((

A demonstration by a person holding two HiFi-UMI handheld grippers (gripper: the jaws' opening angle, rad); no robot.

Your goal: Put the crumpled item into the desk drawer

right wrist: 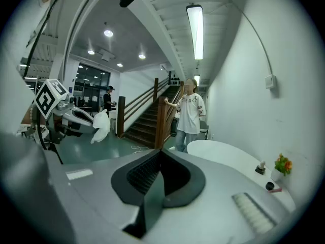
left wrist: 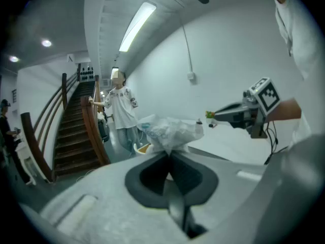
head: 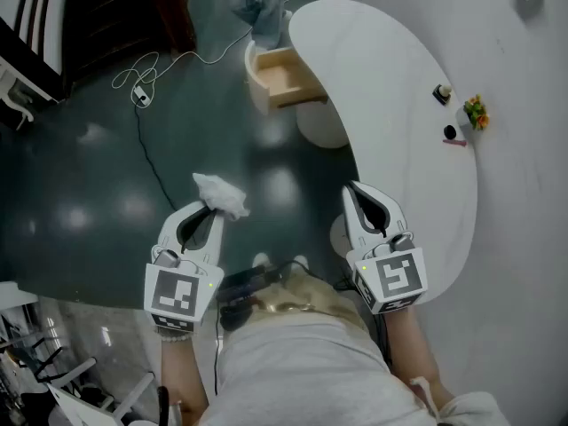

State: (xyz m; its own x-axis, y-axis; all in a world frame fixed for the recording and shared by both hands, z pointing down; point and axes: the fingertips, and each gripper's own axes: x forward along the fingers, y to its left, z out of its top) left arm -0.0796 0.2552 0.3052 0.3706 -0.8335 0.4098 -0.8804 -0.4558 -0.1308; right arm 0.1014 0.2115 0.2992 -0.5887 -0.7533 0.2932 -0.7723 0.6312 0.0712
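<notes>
My left gripper is shut on a crumpled white plastic item, held in the air over the dark floor. In the left gripper view the crumpled item bulges out right beyond the closed jaw tips. The desk drawer stands pulled open at the far end of the white curved desk, its wooden inside showing. My right gripper hangs shut and empty by the desk's near edge; from it I see the crumpled item off to the left.
A person in a white shirt stands by a wooden staircase past the desk. On the desk's right side are a small plant and small dark objects. A white cable lies on the floor.
</notes>
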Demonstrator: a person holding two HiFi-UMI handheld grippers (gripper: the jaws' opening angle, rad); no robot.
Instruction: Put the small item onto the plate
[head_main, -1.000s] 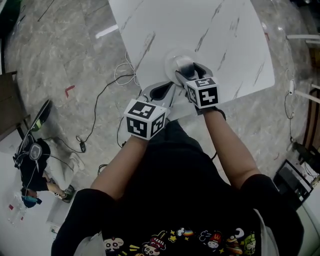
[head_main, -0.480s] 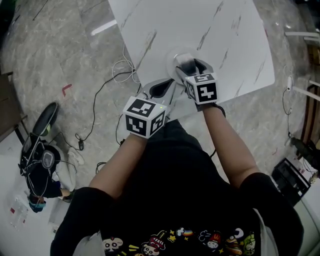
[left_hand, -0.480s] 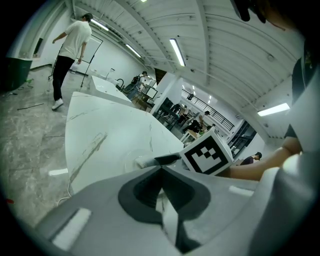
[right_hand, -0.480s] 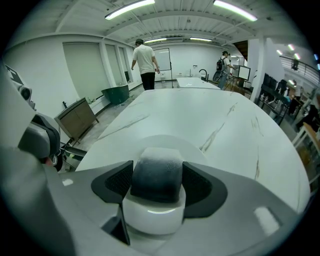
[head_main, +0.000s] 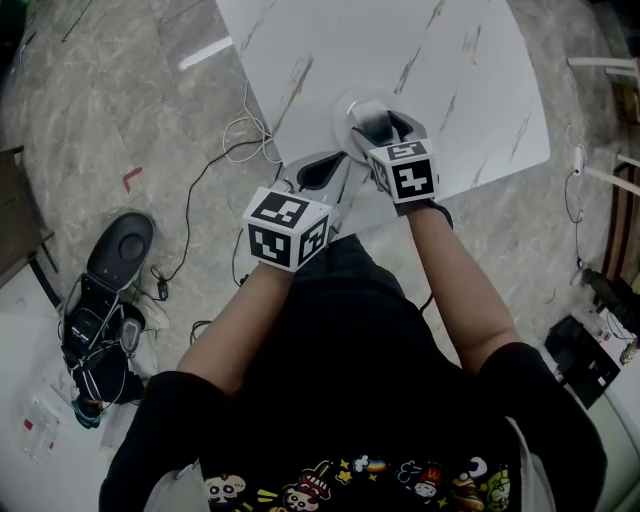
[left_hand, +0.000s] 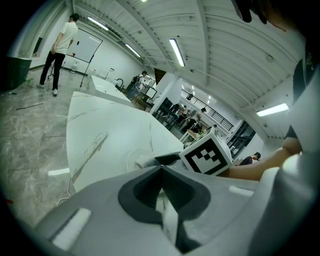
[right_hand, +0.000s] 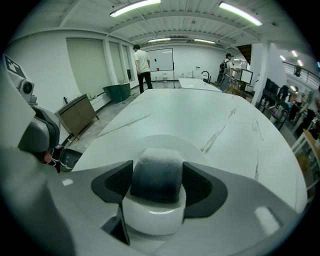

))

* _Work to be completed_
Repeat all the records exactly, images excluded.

* _Response below_
A demonstration by a person holding two HiFi-UMI handheld grippers (gripper: the jaws' opening angle, rad); no robot.

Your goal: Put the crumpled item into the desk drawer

right wrist: 
left wrist: 
head: 

State: (xyz m; its own x-axis, y-axis; all in a world frame fixed for the recording and shared by both hands, z pointing down; point and axes: the fingertips, and each gripper's own axes: x forward along the fingers, y to its left, z out of its top) left arm -0.0796 0.2552 0.3052 0.3706 -0.8335 0.4098 -0.8804 -0.4558 -0.1308; right arm 0.1014 0.2115 0.2992 -0.5887 -0.7533 0.2932 -0.7723 0.6312 0.0712
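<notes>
My left gripper is shut on a crumpled white plastic item, held in the air over the dark floor. In the left gripper view the crumpled item bulges out right beyond the closed jaw tips. The desk drawer stands pulled open at the far end of the white curved desk, its wooden inside showing. My right gripper hangs shut and empty by the desk's near edge; from it I see the crumpled item off to the left.
A person in a white shirt stands by a wooden staircase past the desk. On the desk's right side are a small plant and small dark objects. A white cable lies on the floor.
</notes>
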Demonstrator: a person holding two HiFi-UMI handheld grippers (gripper: the jaws' opening angle, rad); no robot.
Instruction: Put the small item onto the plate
[head_main, -1.000s] 
[head_main, -0.480s] 
[left_hand, -0.480s] 
[right_hand, -0.480s] 
[head_main, +0.000s] 
[left_hand, +0.000s] 
[right_hand, +0.000s] 

The full answer has been given.